▶ [Problem to solve]: Once you have located the line containing "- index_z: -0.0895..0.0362" in the material below, return it exactly along with each line after it through the line containing "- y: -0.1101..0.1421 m".

▶ [Task input]:
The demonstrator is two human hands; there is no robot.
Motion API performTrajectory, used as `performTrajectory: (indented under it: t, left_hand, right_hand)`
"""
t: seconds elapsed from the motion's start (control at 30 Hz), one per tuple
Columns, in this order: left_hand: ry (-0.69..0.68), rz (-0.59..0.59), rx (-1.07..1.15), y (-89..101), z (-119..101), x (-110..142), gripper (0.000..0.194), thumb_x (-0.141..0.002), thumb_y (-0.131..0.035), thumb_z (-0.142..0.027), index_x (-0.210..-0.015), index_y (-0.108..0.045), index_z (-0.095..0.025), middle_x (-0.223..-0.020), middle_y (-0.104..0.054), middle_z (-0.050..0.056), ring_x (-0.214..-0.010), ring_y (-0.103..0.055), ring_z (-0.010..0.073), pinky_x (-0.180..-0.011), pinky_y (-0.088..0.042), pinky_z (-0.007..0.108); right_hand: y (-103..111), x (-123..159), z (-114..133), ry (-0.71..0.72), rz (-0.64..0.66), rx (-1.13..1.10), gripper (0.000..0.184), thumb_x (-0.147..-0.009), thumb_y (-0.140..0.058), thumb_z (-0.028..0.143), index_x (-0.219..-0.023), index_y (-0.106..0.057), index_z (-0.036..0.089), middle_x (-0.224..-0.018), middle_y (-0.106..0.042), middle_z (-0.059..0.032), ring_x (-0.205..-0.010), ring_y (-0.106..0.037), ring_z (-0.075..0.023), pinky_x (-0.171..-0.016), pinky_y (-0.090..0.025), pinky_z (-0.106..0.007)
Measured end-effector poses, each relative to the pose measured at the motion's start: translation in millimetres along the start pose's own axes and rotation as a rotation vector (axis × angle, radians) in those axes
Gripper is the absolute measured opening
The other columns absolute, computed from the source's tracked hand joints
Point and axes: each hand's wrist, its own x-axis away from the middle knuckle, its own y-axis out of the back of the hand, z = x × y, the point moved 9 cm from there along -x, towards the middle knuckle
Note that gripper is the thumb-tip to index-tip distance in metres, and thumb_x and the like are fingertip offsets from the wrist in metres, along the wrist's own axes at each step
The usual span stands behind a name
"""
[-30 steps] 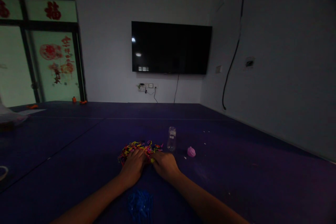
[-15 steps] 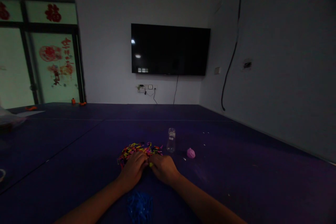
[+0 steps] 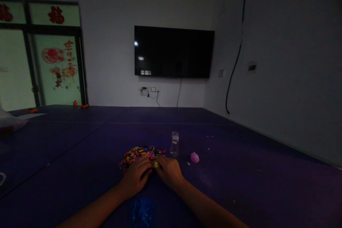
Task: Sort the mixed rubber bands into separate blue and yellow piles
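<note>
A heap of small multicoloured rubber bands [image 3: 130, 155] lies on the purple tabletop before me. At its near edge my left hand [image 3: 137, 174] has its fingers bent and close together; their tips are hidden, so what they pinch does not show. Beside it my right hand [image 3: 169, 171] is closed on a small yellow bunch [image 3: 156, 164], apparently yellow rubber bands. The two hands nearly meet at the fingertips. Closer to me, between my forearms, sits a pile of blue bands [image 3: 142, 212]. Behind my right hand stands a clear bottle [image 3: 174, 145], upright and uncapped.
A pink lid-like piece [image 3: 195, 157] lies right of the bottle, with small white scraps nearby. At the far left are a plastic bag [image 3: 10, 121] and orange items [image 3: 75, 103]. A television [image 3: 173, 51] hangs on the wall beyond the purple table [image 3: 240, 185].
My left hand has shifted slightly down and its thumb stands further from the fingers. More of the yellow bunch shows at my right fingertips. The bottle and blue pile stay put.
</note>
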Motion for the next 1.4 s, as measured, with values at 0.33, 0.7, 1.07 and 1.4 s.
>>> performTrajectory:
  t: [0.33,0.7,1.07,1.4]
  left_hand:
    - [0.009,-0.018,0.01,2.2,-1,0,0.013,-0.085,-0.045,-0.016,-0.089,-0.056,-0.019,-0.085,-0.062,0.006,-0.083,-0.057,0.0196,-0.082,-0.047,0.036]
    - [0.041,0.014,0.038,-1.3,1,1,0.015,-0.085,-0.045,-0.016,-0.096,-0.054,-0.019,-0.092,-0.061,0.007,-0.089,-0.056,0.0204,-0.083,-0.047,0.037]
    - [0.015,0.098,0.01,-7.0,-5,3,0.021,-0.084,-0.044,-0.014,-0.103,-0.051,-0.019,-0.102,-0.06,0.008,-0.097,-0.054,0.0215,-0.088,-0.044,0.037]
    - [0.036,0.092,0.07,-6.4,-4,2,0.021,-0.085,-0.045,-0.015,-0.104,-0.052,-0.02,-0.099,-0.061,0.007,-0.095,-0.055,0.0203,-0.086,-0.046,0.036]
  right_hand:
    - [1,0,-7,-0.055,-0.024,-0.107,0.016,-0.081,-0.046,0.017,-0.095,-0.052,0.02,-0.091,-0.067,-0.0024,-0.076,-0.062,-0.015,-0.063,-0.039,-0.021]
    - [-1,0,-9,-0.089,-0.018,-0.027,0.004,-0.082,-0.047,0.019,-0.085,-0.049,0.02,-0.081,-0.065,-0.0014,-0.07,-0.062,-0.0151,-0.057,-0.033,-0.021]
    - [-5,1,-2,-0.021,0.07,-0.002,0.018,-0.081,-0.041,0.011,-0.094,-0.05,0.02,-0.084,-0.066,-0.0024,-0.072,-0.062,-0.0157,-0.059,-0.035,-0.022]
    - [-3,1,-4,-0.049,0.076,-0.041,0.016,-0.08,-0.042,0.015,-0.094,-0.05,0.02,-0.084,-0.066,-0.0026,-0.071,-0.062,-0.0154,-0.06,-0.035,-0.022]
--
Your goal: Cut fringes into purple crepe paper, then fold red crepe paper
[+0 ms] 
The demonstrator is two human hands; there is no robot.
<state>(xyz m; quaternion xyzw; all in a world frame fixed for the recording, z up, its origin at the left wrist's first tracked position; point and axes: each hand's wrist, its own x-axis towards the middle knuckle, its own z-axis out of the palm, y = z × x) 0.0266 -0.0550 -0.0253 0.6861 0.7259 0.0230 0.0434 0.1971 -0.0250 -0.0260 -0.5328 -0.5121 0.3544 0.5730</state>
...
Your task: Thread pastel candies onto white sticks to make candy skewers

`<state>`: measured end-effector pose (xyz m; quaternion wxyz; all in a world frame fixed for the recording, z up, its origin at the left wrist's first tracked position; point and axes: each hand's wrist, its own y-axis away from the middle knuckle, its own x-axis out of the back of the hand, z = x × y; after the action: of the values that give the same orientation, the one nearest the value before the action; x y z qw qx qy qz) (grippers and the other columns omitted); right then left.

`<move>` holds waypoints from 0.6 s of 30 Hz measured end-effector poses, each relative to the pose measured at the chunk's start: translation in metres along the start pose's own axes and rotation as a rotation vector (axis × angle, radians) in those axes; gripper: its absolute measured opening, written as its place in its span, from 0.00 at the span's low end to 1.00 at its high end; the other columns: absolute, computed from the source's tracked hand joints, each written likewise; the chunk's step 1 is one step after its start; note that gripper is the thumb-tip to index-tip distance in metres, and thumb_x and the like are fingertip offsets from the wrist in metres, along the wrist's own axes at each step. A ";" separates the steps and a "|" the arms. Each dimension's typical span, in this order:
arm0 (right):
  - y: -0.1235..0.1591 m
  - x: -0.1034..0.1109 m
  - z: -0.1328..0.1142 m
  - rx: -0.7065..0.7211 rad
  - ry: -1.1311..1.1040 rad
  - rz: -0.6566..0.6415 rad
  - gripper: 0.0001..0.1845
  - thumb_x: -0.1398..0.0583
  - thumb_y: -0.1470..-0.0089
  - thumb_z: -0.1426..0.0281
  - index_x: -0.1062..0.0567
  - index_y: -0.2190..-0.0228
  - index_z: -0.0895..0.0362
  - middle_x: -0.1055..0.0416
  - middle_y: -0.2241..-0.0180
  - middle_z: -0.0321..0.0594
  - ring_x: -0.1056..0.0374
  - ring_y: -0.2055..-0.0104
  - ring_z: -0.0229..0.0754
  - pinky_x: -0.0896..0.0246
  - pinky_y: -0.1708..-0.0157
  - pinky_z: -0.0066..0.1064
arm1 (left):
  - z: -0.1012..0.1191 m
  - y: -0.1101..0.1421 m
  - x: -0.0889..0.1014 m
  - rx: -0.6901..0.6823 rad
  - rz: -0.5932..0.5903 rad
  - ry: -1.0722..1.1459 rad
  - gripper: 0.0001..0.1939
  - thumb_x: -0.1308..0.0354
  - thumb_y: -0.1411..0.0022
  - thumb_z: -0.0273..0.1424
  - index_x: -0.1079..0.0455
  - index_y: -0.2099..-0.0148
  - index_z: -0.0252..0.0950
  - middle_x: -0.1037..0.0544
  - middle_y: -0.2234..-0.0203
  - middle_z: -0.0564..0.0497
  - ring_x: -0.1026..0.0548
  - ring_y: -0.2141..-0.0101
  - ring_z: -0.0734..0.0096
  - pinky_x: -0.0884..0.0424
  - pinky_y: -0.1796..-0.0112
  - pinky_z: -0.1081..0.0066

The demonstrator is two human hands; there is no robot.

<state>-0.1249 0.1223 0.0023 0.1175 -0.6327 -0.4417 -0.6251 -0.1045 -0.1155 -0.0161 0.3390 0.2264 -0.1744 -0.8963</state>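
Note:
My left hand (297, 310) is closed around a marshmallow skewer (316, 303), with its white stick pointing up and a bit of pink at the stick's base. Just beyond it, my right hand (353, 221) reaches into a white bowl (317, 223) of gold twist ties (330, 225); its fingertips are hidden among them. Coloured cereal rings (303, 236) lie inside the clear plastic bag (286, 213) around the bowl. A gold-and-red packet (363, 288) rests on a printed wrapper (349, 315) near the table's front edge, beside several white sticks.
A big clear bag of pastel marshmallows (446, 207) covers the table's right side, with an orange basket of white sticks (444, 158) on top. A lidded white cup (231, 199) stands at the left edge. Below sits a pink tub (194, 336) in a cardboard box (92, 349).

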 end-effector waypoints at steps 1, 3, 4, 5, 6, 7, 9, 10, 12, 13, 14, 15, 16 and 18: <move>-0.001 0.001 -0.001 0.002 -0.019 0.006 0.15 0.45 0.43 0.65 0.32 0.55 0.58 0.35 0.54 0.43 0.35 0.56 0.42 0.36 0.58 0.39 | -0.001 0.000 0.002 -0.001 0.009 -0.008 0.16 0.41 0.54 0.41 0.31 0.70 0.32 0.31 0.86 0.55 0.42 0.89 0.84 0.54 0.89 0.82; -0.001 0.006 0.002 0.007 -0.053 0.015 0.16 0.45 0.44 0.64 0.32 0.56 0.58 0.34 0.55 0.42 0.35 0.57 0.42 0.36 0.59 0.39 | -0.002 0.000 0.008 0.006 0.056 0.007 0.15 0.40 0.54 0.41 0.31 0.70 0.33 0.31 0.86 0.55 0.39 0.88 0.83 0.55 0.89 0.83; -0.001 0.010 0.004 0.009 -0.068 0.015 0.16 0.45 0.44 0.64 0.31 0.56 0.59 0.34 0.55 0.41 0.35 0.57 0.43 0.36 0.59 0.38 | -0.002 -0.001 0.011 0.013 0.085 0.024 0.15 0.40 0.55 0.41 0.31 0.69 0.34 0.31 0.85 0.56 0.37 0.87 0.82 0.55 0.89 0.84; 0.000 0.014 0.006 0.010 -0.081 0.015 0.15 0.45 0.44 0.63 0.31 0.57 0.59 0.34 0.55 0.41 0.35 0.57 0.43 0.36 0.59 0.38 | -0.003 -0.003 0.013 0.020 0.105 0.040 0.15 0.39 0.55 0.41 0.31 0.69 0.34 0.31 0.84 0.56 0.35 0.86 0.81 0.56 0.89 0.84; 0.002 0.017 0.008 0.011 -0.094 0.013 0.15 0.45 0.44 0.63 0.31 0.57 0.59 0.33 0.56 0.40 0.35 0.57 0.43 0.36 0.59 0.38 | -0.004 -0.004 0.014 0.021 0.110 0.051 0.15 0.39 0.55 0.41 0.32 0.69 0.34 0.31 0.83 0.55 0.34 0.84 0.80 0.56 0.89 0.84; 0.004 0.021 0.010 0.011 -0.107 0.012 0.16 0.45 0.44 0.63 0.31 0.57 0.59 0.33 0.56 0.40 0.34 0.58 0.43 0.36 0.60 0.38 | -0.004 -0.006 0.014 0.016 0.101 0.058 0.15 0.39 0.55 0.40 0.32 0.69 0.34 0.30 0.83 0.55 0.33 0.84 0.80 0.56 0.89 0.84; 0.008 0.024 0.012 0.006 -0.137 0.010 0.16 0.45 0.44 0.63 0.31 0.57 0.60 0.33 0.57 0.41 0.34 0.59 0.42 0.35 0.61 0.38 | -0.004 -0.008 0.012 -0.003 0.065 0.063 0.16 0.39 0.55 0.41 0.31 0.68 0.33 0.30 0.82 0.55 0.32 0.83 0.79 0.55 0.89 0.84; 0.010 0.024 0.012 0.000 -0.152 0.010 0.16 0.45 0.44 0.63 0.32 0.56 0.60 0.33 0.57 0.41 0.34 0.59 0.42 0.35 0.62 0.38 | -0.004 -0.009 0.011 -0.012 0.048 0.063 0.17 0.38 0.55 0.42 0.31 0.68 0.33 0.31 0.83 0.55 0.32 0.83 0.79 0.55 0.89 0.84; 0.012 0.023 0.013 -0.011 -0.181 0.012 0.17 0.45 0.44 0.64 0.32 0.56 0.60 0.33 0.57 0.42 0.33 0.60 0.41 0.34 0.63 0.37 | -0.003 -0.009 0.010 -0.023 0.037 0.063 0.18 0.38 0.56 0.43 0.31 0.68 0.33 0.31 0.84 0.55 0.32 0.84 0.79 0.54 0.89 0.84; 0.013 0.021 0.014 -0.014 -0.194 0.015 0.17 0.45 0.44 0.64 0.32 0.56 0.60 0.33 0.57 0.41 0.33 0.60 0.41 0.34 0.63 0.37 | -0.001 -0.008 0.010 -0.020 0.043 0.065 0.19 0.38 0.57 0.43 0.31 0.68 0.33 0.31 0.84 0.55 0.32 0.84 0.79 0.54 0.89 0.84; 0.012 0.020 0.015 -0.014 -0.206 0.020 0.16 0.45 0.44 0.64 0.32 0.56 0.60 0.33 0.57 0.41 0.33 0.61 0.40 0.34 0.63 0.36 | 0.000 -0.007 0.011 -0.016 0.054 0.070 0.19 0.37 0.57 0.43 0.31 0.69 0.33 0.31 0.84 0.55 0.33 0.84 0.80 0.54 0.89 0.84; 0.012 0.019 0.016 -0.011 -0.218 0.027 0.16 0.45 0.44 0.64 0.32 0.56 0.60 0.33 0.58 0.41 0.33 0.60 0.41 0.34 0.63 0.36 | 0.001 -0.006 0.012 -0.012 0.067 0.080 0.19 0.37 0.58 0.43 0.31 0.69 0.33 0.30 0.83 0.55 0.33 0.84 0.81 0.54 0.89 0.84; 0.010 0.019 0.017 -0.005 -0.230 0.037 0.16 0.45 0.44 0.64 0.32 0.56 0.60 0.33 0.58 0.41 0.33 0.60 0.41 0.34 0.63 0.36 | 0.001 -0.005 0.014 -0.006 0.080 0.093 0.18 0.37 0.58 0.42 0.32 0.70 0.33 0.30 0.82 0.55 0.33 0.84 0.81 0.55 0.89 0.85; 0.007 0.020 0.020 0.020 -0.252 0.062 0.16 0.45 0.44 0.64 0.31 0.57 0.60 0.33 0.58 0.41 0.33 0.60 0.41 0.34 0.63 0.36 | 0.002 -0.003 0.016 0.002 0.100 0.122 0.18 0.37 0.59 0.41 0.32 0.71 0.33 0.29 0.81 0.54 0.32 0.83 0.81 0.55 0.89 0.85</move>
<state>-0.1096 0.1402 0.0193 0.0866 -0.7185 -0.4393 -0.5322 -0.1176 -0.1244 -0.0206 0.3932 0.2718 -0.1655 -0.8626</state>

▶ [Exercise result]:
  - index_z: -0.0895..0.0362
  - middle_x: -0.1055..0.0416
  - middle_y: -0.2241..-0.0180
  - middle_z: -0.0321..0.0594
  - ring_x: -0.1056..0.0374
  - ring_y: -0.2055..-0.0104
  - ring_z: -0.0229..0.0754
  - pinky_x: -0.0896..0.0246
  - pinky_y: -0.1708..-0.0157
  - pinky_z: -0.0066..0.1064
arm1 (left):
  - z: -0.1012..0.1191 m
  - y: -0.1101..0.1421 m

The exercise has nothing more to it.